Task goal:
Exactly the lines from the start of the data below through the line containing "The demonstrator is" must be returned, and no others.

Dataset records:
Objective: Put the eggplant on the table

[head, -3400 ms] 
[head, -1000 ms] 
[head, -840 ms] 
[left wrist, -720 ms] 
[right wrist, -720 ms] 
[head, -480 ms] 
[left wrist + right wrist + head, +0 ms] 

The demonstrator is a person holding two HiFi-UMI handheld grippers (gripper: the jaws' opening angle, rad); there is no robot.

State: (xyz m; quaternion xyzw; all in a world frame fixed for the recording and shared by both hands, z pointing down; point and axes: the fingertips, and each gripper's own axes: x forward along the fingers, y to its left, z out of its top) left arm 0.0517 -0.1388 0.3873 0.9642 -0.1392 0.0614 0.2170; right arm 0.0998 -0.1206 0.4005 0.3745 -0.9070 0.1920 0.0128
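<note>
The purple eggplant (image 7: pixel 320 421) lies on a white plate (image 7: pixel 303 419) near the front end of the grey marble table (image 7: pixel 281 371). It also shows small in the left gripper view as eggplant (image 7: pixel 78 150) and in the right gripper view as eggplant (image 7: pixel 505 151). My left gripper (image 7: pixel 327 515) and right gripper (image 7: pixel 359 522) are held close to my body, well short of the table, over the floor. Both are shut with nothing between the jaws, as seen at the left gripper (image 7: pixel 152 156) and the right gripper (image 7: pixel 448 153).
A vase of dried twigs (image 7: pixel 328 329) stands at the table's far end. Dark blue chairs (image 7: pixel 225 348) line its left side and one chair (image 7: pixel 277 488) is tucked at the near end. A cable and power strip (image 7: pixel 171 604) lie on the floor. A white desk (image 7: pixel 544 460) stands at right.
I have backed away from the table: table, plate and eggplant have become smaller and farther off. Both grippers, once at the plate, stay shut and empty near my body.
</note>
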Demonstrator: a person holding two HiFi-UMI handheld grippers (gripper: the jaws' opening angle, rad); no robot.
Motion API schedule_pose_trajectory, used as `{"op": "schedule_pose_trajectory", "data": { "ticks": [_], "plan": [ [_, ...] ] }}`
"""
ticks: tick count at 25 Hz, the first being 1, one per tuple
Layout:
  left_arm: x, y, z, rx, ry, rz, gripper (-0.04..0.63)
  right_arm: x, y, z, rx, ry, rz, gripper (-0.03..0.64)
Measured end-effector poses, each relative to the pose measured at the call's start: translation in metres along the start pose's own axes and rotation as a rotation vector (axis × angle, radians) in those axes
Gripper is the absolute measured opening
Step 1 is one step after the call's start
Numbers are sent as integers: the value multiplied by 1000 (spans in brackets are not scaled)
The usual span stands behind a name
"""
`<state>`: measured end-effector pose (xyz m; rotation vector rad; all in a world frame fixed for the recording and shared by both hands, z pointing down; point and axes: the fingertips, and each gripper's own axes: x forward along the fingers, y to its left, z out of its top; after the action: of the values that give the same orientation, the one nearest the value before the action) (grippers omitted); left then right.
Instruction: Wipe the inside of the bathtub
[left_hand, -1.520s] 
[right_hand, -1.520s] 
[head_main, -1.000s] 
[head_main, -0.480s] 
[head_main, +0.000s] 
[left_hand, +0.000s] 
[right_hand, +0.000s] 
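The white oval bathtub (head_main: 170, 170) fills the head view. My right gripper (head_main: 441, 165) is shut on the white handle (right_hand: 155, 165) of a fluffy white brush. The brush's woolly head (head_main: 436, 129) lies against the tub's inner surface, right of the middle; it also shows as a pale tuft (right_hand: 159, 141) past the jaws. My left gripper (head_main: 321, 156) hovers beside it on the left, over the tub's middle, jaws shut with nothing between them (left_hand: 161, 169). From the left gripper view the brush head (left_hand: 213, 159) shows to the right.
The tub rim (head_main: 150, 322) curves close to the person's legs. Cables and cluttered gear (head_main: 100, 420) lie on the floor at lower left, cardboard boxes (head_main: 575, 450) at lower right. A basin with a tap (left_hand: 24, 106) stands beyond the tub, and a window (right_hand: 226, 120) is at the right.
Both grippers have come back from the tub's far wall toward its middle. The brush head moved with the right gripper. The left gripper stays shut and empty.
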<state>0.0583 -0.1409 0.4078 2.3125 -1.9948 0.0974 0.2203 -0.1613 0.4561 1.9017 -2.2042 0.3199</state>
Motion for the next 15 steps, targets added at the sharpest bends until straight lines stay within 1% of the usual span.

Output of the exercise:
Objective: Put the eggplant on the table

[head, -3400 ms] 
[head, -1000 ms] 
[head, -840 ms] 
[left wrist, -720 ms] 
[right wrist, -720 ms] 
[head, -480 ms] 
[left wrist + right wrist + head, +0 ms] 

The demonstrator is a person holding two HiFi-UMI handheld grippers (gripper: the jaws' opening angle, rad); there is no robot.

That was the complete answer.